Cold Spring is almost synonymous with world-class antique shops. Many mom-and-pop galleries line picturesque Main Street and specialize in various eras. Visitors will encounter 19th-century artifacts and household tools, salvaged tin ceiling panels and barnwood planks, Art Deco and Art Nouveau treasures, and Atomic Age accessories. A few years ago, when Cold Spring was less well-known as an antiques mecca, shoppers could easily find bargains. Today prices are more in line with New York City’s top stores, but the selection of sui generis goods remain unparalleled.
A few minutes’ drive south of Cold Spring brings history buffs to Boscobel, a beautifully restored Federal-style mansion completed in 1808. Set amid landscaped grounds overlooking the Hudson, Boscobel houses a museum of early American decorative arts and temporary exhibitions of Hudson Valley artists. A popular farmer’s market takes place on the grounds from May through mid-November. In town, the Putnam History Museum preserves a collection of local art and artifacts that demonstrates the Cold Spring area’s role in American history. The museum is partnered with the West Point Foundry Preserve, a heritage park that cares for the remains of an historical ironworks company that manufactured cannons for the Civil War.
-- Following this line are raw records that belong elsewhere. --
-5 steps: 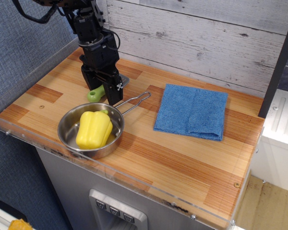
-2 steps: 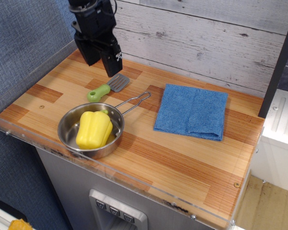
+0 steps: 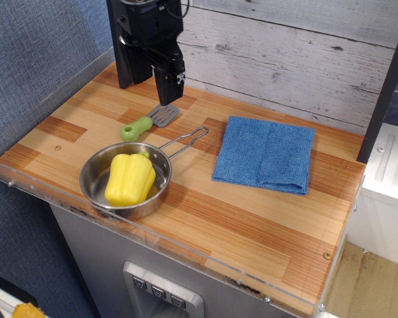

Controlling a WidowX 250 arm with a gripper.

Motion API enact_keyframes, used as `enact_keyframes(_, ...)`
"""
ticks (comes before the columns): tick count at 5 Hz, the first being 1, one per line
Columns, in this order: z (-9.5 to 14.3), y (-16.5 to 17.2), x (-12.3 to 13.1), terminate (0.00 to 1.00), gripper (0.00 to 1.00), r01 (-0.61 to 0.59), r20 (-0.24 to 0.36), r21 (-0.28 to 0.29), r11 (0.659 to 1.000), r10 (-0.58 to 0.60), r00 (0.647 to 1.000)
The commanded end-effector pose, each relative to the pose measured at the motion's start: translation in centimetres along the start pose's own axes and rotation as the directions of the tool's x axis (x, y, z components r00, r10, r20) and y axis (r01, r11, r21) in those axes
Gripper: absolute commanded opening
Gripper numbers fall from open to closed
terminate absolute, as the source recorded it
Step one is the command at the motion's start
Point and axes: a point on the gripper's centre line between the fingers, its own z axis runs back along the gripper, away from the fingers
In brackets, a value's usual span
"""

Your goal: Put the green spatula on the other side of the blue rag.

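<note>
We see the green spatula [image 3: 146, 122] lying flat on the wooden counter [image 3: 252, 218], left of the blue rag [image 3: 265, 154] and just behind the steel pan [image 3: 123, 177] that holds a yellow pepper [image 3: 129, 179]. The gripper [image 3: 149, 73] hangs upright above the spatula's grey blade, its two black fingers [image 3: 169, 83] spread and holding nothing, though their height looks hard to judge.

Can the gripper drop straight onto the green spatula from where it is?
Probably yes: the gripper hangs above the green spatula, which lies bare on the table; the pan handle sits just beside it.
</note>
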Motion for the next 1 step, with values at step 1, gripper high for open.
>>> enact_keyframes(1, 2.50, -0.18, -0.01, 1.00, 1.00, -0.002, 0.059, 0.045, 0.999, -0.001, 0.998)
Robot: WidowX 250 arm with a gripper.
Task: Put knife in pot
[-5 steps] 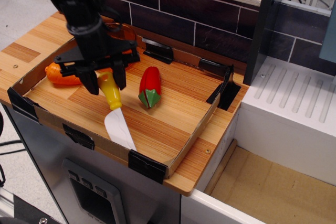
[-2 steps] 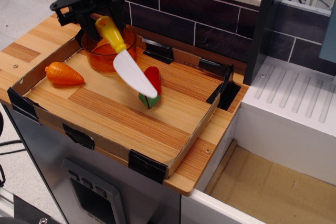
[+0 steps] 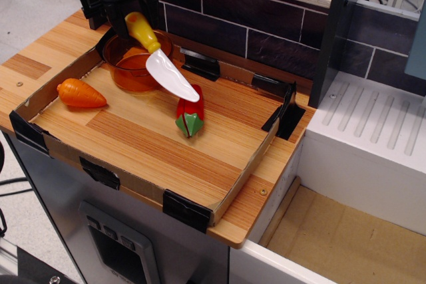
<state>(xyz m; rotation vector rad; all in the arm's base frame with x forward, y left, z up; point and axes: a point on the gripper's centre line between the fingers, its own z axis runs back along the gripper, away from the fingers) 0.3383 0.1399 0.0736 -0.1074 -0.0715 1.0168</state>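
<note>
The knife point(image 3: 160, 58) has a yellow handle and a broad white blade. My black gripper point(image 3: 133, 23) is shut on its handle and holds it in the air, tilted, over the back left of the tray. The handle hangs above the translucent orange-brown pot point(image 3: 133, 70). The blade slants down to the right, past the pot's rim, with its tip over the red pepper point(image 3: 191, 114). The knife touches neither pot nor tray.
An orange toy carrot point(image 3: 80, 94) lies at the left of the cardboard-walled wooden tray point(image 3: 219, 194). A dark brick wall point(image 3: 253, 31) runs behind. A white sink unit point(image 3: 373, 144) stands to the right.
My gripper closed on the knife's handle on the tray floor, lifted it and carried it back to the pot. In the last half second it moved slightly further back and left.
</note>
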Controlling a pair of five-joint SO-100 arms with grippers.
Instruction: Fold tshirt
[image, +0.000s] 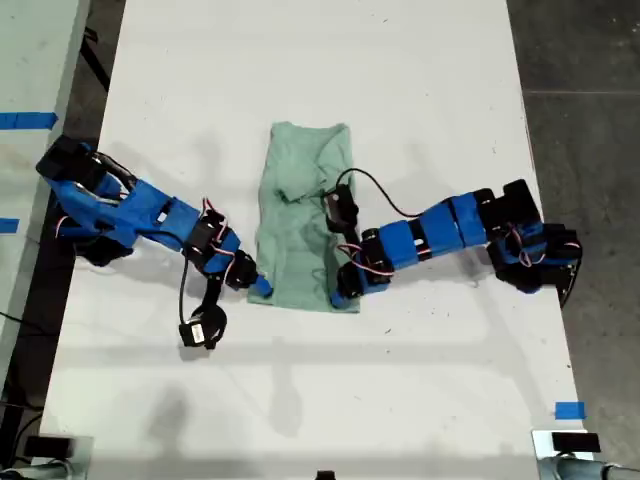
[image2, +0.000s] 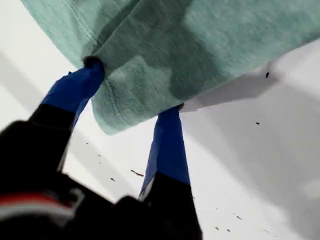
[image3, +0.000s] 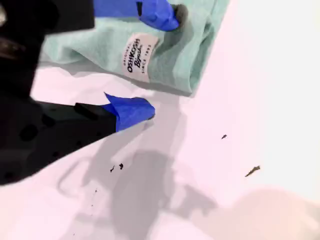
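Gripping hem: first gripper (image2: 132, 87) half-open straddling tshirt (image2: 200, 45) corner; second gripper (image3: 150, 62) wide, one finger on cloth; close both evenly.

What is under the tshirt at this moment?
The white table shows all around the tshirt. The first wrist view shows my first gripper at its lifted corner. Anything beneath the rest is covered.

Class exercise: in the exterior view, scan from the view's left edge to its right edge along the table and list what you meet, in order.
Blue tape strips → arm at the exterior view's left → tshirt → arm at the exterior view's right → bare table edge → small blue tape piece.
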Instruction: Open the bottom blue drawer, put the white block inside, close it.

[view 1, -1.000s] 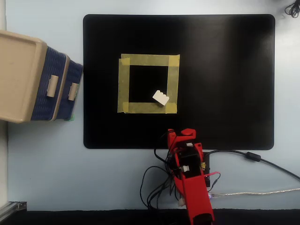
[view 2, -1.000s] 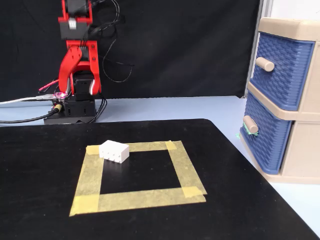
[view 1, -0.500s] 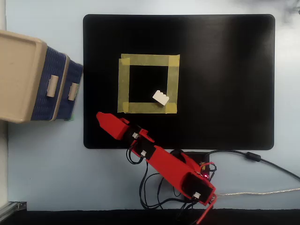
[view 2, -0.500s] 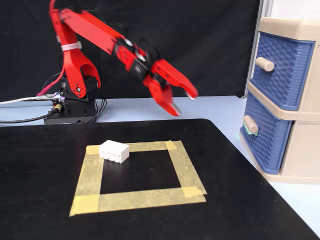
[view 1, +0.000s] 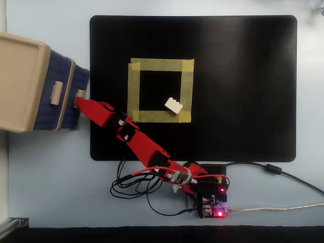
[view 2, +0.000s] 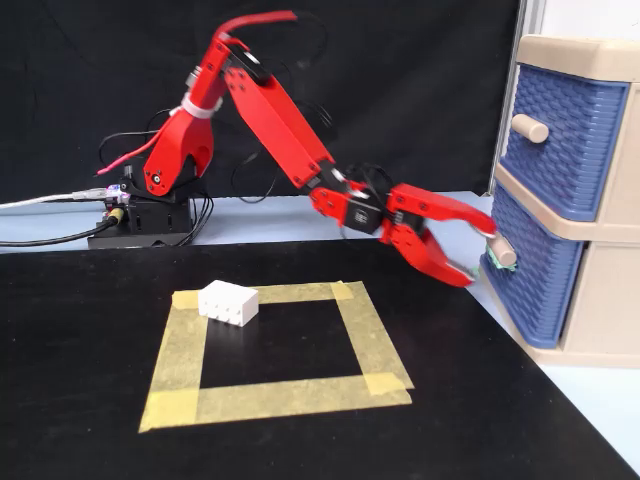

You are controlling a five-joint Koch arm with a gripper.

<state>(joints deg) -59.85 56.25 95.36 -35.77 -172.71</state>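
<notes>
The beige cabinet (view 2: 585,200) stands at the edge of the bench (view 1: 50,167) with both blue drawers pushed in, so nothing inside either can be seen. The bottom blue drawer (view 2: 535,270) sits under the upper blue drawer (view 2: 565,140); each carries a small beige handle. The gripper (view 2: 478,255) is spread open, its upper finger reaching the lower drawer's handle (view 2: 501,250) and the lower finger hanging just below it. Half a second ago the arm was well back over the black mat (view 1: 243,76) (blurred then, sharp now); it has stretched out to the cabinet. The white block (view 2: 228,301) has not moved and lies on the corner of the yellow tape square (view 2: 370,340). In the overhead view the gripper tip (view 1: 81,103) covers most of the lower handle, so actual contact is hard to judge.
</notes>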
Surrounded by water, forest and ancient mountains, Cold Spring serves as a base camp for hikers, kayakers and climbers. Wooded hiking trails blanket Clarence Fahnestock State Park, a 14,000-acre preserve just east of Cold Spring. The park also features a lake beach, picnic areas, and good spots for swimming, fishing, hunting and birdwatching. Several boathouses on the Hudson River rent canoes and kayaks by the hour for individual paddles or group tours along the river’s banks. Constitution Marsh, south of Cold Spring, is a top locale for beginning kayakers. On weekends, climbers from all over the Hudson Valley head to Breakneck Ridge for a strenuous and steep 2.8-mile hike. They’re rewarded with panoramic views of the Hudson at the summit.
Cold Spring’s dining options run the gamut from pub grub to haute cuisine. The Cold Spring Depot, housed in a converted vintage train station, serves bar snacks, burgers and seafood. Cathryn’s Tucson Grill, a local favorite, offers deliciously rich pasta and Italian specialties. Riverview Restaurant, perhaps Cold Spring’s finest dining establishment, puts innovative touches on new American standards like New England clam and mussel chowder with poblano peppers, or Berkshire pork chops with cider sauce.